- [What the task requires]
Print exactly the lines below between the line holding "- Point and" and the line holding "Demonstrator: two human", inclusive, and nothing more.

Items listed in a dataset
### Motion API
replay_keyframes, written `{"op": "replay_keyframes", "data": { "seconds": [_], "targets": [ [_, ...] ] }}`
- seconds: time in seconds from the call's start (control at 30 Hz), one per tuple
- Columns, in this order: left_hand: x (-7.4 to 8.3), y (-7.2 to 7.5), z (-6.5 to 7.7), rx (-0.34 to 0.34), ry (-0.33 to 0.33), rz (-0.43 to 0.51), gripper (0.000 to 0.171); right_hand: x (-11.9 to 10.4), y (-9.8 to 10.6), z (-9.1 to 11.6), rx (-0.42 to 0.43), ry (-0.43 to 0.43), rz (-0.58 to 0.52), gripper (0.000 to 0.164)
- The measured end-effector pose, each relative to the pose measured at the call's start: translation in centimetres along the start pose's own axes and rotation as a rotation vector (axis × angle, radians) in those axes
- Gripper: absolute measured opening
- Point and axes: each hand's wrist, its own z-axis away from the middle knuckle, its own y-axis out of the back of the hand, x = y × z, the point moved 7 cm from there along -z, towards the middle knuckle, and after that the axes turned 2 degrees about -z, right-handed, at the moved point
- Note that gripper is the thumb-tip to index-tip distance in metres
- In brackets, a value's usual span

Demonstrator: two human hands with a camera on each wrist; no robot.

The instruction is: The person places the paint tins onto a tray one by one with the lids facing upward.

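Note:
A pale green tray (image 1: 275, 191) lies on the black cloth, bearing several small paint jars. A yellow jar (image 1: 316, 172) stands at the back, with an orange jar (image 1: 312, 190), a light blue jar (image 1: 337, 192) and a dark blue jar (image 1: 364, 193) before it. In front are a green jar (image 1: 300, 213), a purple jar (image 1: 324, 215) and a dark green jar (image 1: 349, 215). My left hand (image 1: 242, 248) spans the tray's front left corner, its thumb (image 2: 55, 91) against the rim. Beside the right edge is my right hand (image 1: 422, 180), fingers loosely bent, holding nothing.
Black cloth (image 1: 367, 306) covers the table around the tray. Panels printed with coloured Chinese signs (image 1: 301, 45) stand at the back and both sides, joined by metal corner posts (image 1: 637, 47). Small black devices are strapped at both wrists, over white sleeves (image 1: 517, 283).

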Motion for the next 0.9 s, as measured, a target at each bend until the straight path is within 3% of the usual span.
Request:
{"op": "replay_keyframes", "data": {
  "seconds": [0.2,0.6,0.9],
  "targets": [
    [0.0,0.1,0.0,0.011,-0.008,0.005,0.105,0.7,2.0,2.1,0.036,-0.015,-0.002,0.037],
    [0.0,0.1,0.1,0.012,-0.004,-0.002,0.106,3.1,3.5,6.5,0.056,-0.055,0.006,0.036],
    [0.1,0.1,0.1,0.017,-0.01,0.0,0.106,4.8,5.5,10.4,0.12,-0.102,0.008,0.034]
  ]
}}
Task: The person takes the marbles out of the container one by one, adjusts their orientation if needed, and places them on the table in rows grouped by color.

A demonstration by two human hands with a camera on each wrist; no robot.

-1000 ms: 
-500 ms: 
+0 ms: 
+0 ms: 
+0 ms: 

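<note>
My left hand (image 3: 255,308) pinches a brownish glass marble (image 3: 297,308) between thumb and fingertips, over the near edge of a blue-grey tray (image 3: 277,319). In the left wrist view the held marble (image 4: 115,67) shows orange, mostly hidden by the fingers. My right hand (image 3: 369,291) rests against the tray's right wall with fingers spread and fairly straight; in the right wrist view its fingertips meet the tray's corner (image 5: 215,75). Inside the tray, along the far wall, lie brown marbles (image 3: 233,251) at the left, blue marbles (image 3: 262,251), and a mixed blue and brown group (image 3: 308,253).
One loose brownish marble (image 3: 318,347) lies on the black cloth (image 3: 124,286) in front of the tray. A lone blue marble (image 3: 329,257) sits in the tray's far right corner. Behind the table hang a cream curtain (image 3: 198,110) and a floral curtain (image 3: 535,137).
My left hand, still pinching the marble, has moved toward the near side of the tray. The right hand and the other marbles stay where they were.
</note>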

- [Result of this task]
- Point and axes: each hand's wrist, its own z-axis away from the middle knuckle, its own y-axis out of the back of the hand, x = y × z, the point moved 7 cm from there along -z, towards the middle knuckle, and after that the axes turned 2 degrees about -z, right-handed, at the moved point
- Note that gripper is the thumb-tip to index-tip distance in metres
- In brackets, a value's usual span

Demonstrator: two human hands with a camera on each wrist; no robot.

The required answer is now complete.